The Circuit upheld the stop (and subsequent search) that led to the discovery of the guns. First, relying on the well established rule that "the validity of a stop is not undermined simply because the officers who made the stop were mistaken about relevant facts," the Court found that the initial stop of the SUV was justified under Terry in light of the district court's finding that the officers' mistake was a reasonable one. Op. 8-9. Second, the Court rejected the defendants' claim that once the officers realized their mistake, they should have "waved the SUV on and gotten back in their car." Op. 9 (quoting Jenkins's brief). The Court held that "when police officers stop a vehicle on a reasonable, albeit erroneous, basis and then realize their mistake, they do not violate the Fourth Amendment merely by approaching the vehicle and apprising the vehicle's occupants of the situation." Op. 9-10.

This is so, Judge Cabranes explains, because reasonableness is the "touchstone" of the Fourth Amendment, and because "it is reasonable for officers who have stopped a vehicle on the basis of a reasonable factual mistake to approach the vehicle and apprise the vehicle's occupants of the situation." Op. 10. And because the officers here "immediately detected an independent basis for continuing to detain the SUV and its occupants" as they approached the SUV, their subsequent actions were justified by this basis and not by the original, erroneous belief that the SUV did not have a license (which dissipated once the officers realized their error).

Finally, in a footnote, the Court addresses Jenkins's concern that its holding will lead to abuse by the police and easy circumvention of the Fourth Amendment. Judge Cabranes claims that this will not be so, importantly pointing out that this case "is limited by two factors." Op. 11 fn.10. First, the district court here credited the officers' testimony that they mistakenly believed that the SUV did not have a license when they stopped it, and found that their mistake was reasonable. Where the officers' mistake is unreasonable, this case is not implicated.

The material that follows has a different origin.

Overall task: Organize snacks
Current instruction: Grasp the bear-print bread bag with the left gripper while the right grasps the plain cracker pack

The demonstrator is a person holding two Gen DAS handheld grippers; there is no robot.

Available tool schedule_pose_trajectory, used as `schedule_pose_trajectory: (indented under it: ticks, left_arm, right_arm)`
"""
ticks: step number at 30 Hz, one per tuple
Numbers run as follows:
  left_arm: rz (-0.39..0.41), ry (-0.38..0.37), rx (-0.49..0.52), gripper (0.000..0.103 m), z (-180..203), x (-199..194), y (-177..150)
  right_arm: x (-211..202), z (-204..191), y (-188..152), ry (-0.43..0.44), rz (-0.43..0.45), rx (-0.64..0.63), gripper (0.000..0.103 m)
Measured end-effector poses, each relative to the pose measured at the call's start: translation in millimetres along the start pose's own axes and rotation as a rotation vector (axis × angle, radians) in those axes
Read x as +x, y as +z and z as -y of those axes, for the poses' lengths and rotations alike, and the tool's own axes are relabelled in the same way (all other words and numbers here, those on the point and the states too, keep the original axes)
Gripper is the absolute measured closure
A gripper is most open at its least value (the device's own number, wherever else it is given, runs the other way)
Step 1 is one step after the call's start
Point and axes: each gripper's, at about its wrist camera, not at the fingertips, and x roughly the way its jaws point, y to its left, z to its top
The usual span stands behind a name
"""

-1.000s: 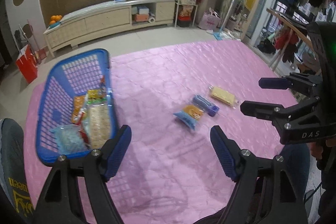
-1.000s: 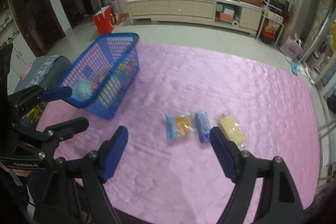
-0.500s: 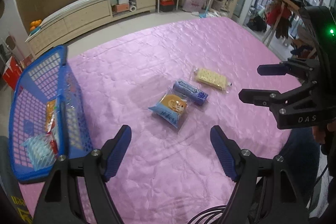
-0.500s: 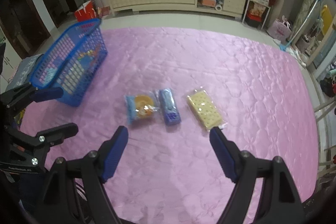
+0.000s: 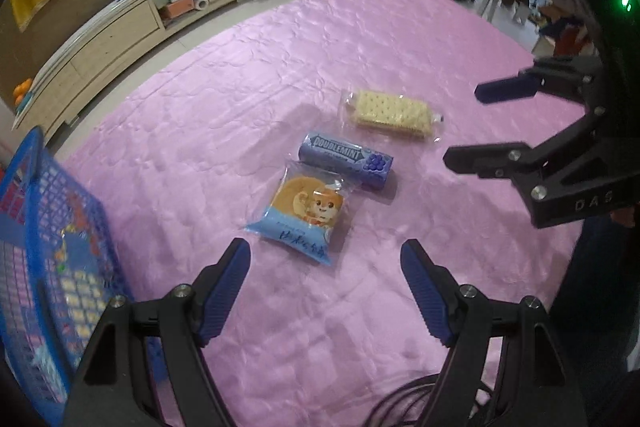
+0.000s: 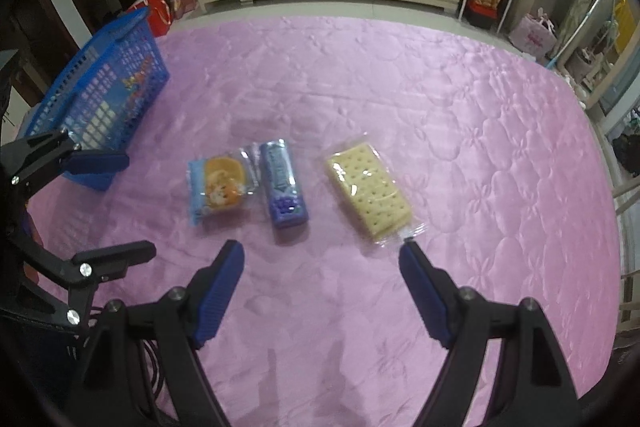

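Open pink quilt (image 6: 400, 99) around three packets, basket (image 6: 100, 99) far left

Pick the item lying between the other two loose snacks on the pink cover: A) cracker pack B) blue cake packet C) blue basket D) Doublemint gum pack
D: the Doublemint gum pack lies in the row between the blue cake packet and the cracker pack, all three flat on the pink cover.
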Motion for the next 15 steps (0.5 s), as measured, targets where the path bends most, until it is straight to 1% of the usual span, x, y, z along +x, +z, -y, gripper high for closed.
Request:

Second, the officers here gained an independent basis to detain the SUV "immediately" upon approaching it (i.e., they smelled pot), and thus did "not detain the SUV for longer than necessary to briefly explain to the occupants the reason for the stop." Id.

This is an important limitation from the defense perspective: Police may not detain a vehicle any "longer than necessary to briefly explain" their error. This is in fact two limitations, a temporal one and a content-based one. Police may only "briefly" detain the vehicle, and when they approach, they may only "explain" their error (and not, e.g., question the occupants). Therefore, when police detain a vehicle for even a second longer than needed solely to explain their mistake in stopping it (and perhaps to apologize), the stop is unjustified and police may not rely on the holding here to justify their subsequent actions.

This case estabishes a narrow rule. Similar circumstances are unlikely to recur.